Metrics • LightLogR

This article focuses on two important aspects of light logger analysis: structuring data into relevant groups and calculating personal light exposure metrics for them. LightLogR contains a large set of over 60 metrics and sub-metrics across multiple functions, where each constitutes a family of light exposure metrics. The following packages are needed for the analysis:

library(LightLogR)
library(tidyverse)
library(gt)
library(gtsummary)

Please note that this article uses the base pipe operator |>. You need an R version equal to or greater than 4.1.0 to use it. If you are using an older version, you can replace it with the magrittr pipe operator %>%.

Importing Data

We will use data imported and cleaned already in the article Import & Cleaning.

#this assumes the data is in the cleaned_data folder in the working directory
data <- readRDS("cleaned_data/ll_data.rds")

As can be seen by using gg_overview(), the dataset contains 17 ids with one weeks worth of data each, and one to three participants per week.

data |> gg_overview()

Metric principles

There are a lot of metrics associated with personal light exposure. You can find the function reference to all of them in the appropriate reference section. There are a few important distinctions between metrics that are important to understand:

Some metrics require or work best with a specific time frame, usually one day, while others are calculated over an arbitrary length of time. For example, the function interdaily_stability() calculates a metric over multiple days, while a function like midpointCE() calculates the midpoint of the cumulative light exposure within the given time series - this is less useful for multiple days, where the midpoint is just a time point during these days. E.g., for two similar light exposure patterns across two days, the midpoint of cumulative light exposure across those two days will be around midnight, which is not particularly informative. Much more sensible is the midpoint of the light exposure for each day. To enable this, data has to be grouped within days (or other relevant time frames, like sleep/wake-phase).
Some metrics are submetrics within a family and have to be actively chosen through the arguments of the function. An example is duration_above_threshold() that, despite its name also provides the metrics duration below threshold and duration within threshold. Depending on its comparison argument, and whether one or two thresholds are provided, the function will calculate different metrics.
Some metric functions calculate multiple submetrics at once, like bright_dark_period(). As stated above, this type of function contains metrics accessible through a function argument, period in this case, which allows to specify whether the brightest or darkest periods of the day are required. Independent of this, the function will calculate multiple submetrics at once, which are the onset, midpoint, and offset of the respective period, and also the mean light level during that period.

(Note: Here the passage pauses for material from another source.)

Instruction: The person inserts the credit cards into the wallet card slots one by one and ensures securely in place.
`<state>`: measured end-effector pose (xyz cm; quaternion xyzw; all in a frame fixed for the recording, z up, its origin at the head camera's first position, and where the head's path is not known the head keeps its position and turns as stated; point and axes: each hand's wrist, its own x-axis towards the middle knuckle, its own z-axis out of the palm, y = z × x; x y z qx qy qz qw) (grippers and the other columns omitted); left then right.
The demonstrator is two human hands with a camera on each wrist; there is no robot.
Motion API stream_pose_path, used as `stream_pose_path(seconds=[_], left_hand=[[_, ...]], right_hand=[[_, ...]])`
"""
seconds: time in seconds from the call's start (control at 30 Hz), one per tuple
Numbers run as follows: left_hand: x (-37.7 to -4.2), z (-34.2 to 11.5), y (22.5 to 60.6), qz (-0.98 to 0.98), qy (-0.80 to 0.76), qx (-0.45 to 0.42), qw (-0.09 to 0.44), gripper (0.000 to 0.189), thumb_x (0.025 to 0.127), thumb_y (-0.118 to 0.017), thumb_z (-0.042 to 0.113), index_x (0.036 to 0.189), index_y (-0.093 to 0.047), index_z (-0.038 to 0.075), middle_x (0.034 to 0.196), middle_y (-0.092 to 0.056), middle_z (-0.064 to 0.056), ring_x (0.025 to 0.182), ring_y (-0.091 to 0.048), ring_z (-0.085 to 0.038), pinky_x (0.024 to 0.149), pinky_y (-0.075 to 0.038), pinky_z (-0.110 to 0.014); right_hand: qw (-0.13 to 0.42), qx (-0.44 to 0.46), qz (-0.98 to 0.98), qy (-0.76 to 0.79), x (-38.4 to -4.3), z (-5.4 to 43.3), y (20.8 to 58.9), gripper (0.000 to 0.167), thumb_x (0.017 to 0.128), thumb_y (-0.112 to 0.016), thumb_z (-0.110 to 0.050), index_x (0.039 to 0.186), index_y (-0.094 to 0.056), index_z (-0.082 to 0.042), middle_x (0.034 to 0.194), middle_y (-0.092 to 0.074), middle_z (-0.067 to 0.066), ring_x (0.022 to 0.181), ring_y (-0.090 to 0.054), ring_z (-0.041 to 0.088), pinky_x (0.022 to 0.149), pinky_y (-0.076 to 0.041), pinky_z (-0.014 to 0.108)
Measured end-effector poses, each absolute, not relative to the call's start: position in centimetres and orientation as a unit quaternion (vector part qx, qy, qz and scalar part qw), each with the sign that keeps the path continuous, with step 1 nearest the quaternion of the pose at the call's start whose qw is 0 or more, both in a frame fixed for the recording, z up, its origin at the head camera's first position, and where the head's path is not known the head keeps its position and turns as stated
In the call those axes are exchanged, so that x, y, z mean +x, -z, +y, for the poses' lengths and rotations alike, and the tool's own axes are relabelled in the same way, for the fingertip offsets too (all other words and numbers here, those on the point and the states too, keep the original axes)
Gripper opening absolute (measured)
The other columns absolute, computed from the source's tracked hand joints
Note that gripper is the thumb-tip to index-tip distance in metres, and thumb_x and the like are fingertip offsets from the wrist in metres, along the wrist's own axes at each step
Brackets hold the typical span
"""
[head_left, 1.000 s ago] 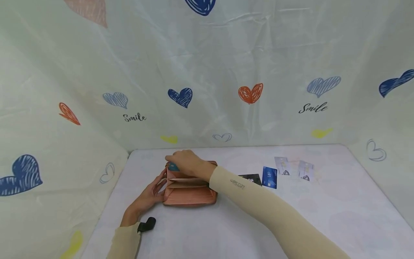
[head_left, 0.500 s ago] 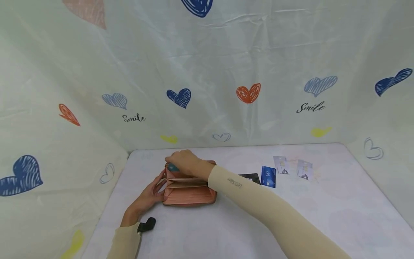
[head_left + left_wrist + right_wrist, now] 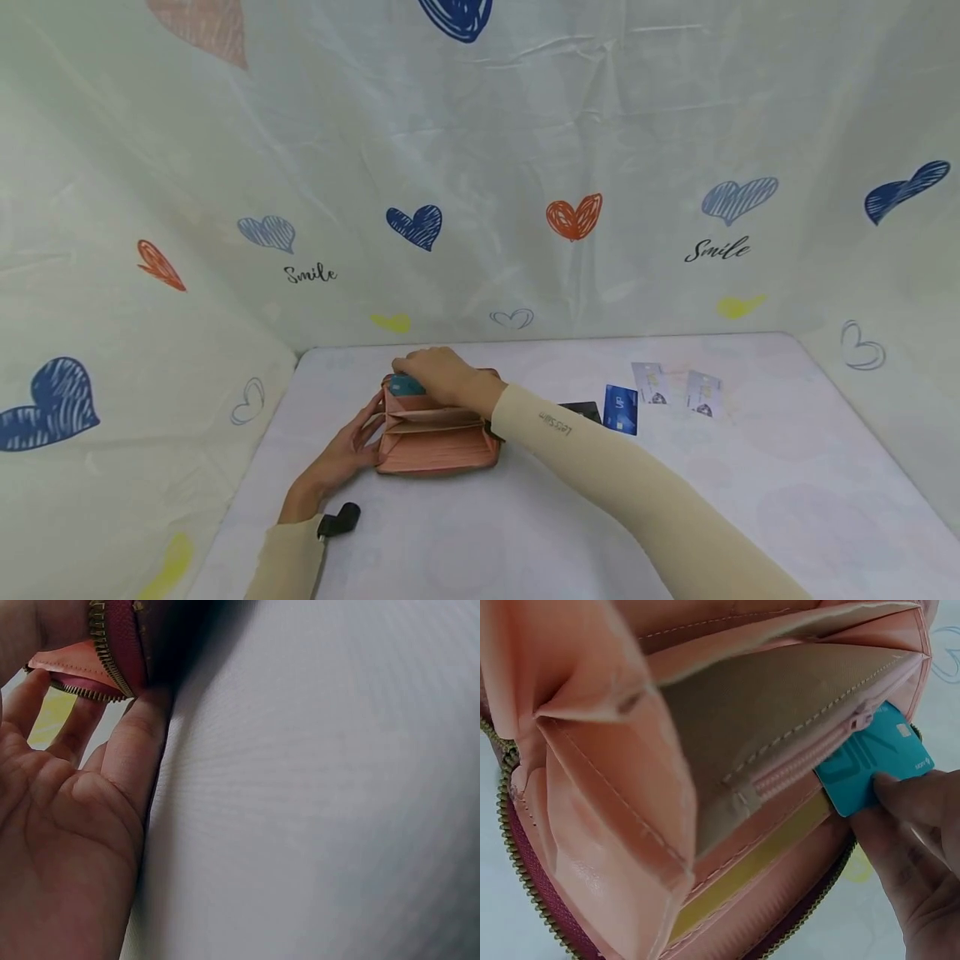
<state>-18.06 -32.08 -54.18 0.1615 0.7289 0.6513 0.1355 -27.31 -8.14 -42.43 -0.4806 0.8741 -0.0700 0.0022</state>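
Note:
A salmon-pink zip wallet [image 3: 442, 452] stands spread on the table, its pleated compartments facing up. My left hand [image 3: 341, 457] holds its left end, with fingertips at the brass zip edge [image 3: 112, 656] in the left wrist view. With thumb and fingers, my right hand [image 3: 442, 375] pinches a teal bank card [image 3: 874, 761] at the wallet's far side. Part of that card is hidden behind the zipped inner pocket [image 3: 802, 705]. A yellow strip [image 3: 750, 885] shows in a slot alongside it.
Right of the wallet lie a black card [image 3: 585, 410], partly under my right sleeve, a blue card [image 3: 621, 410] and two pale cards [image 3: 650, 383]. A black wrist-worn device [image 3: 341, 520] sits at my left cuff. A heart-printed sheet [image 3: 480, 275] hangs behind the table.
My right hand has shifted slightly to the right, and a little more of the teal card shows in the head view. The left hand stays at the wallet's end.

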Motion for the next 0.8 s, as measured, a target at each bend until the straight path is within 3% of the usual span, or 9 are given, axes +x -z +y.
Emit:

We will cover the practical considerations following from these aspects in the following sections. Further, every function documentation explicitly states whether different metrics are accessible through parameters, and which metrics are calculated by default.

Note: Most metrics require complete and regular data for a sensible output. While some metrics can handle missing data, it is generally advisable to clean the data before calculating metrics. LightLogR helps to identify gaps and irregularities and can also aggregate data to larger intervals, which can be acceptable for small gaps. In cases of larger gaps, dates or participants might have to be removed from analysis.

To log or not to log (transform)

Light exposure data (e.g., Illuminance, or melanopic EDI) is not normally distributed (see #. By their nature, their values are often highly skewed, and also overdispersed. Additionally, the data tend to show an excess of zero values (so called zero-inflation). The paper How to deal with darkness: Modelling and visualization of zero-inflated personal light exposure data on a logarithmic scale by Zauner et al. (2025) explores ways to deal with this.

For simplicity, this article will just use the untransformed melanopic EDI values to teach the basics on how metric functions work in LightLogR. However, we generally recommend to use log_zero_inflated() whenever there are means calculated in light exposure, which is a simple way to deal with zero-values. See the article Log transformation for more information on this. The function log_zero_inflated() is used to log-transform the data, while exp_zero_inflated() is used to back-transform the data.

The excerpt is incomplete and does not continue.